Is there a Trojan that changes XP DNS settings? - GoFuckYourself.com

Probono · 05-06-2006, 05:07 PM

We have had a growing trickle of users contact us an tell us when they go one of our sites they get a blank screen or get hijacked to another site. After working with one user we found that even though he was in the US with a major ISP his DNS settings were set to a DNS server in the Ukraine. When we checked out the IP address being provided by that DNS server for our URL they were either blank or went to popup hell.

This is a new one on me, any one know anything about this?

SomeCreep · 05-06-2006, 05:08 PM

Quote:

Originally Posted by Probono

We have had a growing trickle of users contact us an tell us when they go one of our sites they get a blank screen or get hijacked to another site. After working with one user we found that even though he was in the US with a major ISP his DNS settings were set to a DNS server in the Ukraine. When we checked out the IP address being provided by that DNS server for our URL they were either blank or went to popup hell.

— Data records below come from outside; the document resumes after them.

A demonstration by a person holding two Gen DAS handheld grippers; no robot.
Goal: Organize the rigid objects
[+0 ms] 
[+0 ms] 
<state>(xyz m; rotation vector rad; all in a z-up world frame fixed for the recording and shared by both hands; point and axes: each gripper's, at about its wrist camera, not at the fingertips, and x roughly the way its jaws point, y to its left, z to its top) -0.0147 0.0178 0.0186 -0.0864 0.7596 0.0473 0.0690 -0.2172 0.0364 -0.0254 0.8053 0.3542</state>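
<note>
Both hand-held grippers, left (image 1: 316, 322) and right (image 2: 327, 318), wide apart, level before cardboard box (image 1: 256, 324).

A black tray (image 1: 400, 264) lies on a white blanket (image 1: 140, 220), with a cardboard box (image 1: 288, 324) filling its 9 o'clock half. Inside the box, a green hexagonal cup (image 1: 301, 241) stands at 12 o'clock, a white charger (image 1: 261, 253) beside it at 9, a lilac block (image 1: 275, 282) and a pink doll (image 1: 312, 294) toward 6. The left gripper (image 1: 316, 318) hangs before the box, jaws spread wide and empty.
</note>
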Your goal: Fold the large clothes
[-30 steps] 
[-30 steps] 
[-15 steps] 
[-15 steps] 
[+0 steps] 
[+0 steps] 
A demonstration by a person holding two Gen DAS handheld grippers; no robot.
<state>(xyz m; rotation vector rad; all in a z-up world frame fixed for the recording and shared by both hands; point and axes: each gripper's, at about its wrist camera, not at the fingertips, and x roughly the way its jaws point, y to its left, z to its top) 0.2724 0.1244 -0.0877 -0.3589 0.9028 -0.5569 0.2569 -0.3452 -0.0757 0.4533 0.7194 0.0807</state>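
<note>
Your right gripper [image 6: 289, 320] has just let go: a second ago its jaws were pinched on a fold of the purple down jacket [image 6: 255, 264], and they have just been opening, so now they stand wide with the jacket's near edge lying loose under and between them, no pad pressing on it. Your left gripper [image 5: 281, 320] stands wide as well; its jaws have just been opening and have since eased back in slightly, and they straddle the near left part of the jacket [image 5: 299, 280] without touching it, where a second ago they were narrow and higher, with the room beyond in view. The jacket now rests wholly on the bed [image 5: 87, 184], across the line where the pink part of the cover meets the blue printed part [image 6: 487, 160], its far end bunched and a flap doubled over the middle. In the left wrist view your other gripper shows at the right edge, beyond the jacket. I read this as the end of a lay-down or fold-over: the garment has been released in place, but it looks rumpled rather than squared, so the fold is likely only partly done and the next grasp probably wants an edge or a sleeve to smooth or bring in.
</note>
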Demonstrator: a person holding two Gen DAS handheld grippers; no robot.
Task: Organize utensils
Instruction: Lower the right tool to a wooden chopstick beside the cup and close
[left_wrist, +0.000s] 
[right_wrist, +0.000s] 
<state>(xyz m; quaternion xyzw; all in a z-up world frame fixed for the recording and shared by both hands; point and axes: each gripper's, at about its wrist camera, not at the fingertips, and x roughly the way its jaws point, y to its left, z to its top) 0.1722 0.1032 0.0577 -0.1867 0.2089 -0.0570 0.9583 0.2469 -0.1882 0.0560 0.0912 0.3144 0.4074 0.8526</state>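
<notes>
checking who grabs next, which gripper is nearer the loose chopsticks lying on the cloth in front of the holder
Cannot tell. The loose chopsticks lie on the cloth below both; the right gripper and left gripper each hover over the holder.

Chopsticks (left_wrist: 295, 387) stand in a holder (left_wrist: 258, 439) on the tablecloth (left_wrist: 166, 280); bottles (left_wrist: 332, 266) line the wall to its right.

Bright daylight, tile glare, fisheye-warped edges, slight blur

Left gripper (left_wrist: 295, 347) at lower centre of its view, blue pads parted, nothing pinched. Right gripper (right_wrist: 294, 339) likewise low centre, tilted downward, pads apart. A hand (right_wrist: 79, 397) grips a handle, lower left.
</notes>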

This is a new one on me, any one know anything about this?

Not new, it's called "spyware."

Probono · 05-06-2006, 05:33 PM

I have answered my own question
"This is why I recommend that most people simply re-format their PC when contaminated by most spyware. Note that all the software and settings listed below happened after two mouse clicks!

This morning, I examined a client's XP Professional PC. He'd accidentally clicked on and installed some spyware last Friday. He was on a Domain and had Power User credentials (big mistake). The same would happen to a non-Domain user who was logged in with Administrator rights (like 99.9% of home users).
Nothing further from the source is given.